■ Task directions ■
Restate the listing below word for word, pictures excluded.

■ Raw data ■
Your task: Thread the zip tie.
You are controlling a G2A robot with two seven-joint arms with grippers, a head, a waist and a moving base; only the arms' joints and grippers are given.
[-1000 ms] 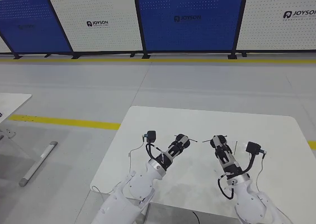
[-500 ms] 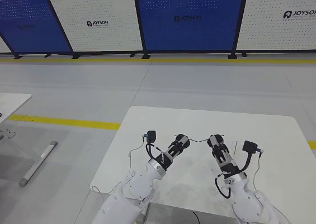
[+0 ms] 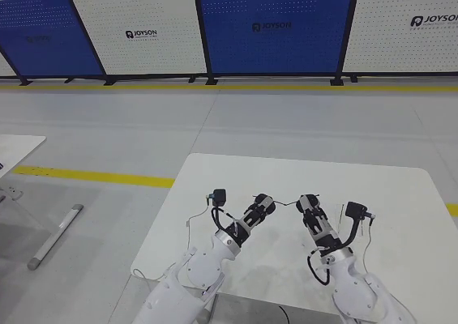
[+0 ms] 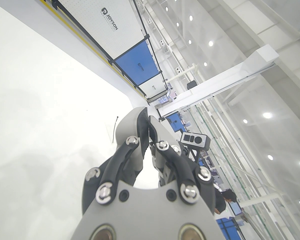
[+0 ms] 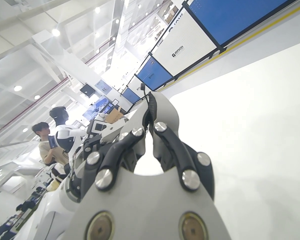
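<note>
Your right gripper (image 5: 152,101) had its fingers clenched on the zip tie (image 5: 144,91). A short end, seemingly the head, stood clear past the fingertips, probably so the locking end stayed open to approach rather than buried in the grip. Your left gripper (image 4: 147,113) had its fingers pressed together; I could not tell what, if anything, sat between them. From above, the two grippers faced each other tip to tip, just apart, raised over the near middle of the table (image 3: 237,174), with a thin dark line spanning the gap. I judged that pose as lining up one end against the other for threading, off the surface so neither end dragged. A spare tie (image 3: 341,212) lay flat on the table just right of the right gripper, untouched. My read: threading not yet done, and the fine alignment was the hard part.
</note>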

■ Answer section ■
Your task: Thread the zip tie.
You are controlling a G2A robot with two seven-joint arms with grippers, a head, a waist and a moving base; only the arms' joints and grippers are given.
[-1000 ms] 
[-500 ms] 
[+0 ms] 
[+0 ms] 
[+0 ms] 
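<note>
Your right gripper (image 5: 152,101) had its fingers clenched on the zip tie (image 5: 144,91). A short end, seemingly the head, stood clear past the fingertips, probably so the locking end stayed open to approach rather than buried in the grip. Your left gripper (image 4: 147,113) had its fingers pressed together; I could not tell what, if anything, sat between them. From above, the two grippers faced each other tip to tip, just apart, raised over the near middle of the table (image 3: 237,174), with a thin dark line spanning the gap. I judged that pose as lining up one end against the other for threading, off the surface so neither end dragged. A spare tie (image 3: 341,212) lay flat on the table just right of the right gripper, untouched. My read: threading not yet done, and the fine alignment was the hard part.
</note>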

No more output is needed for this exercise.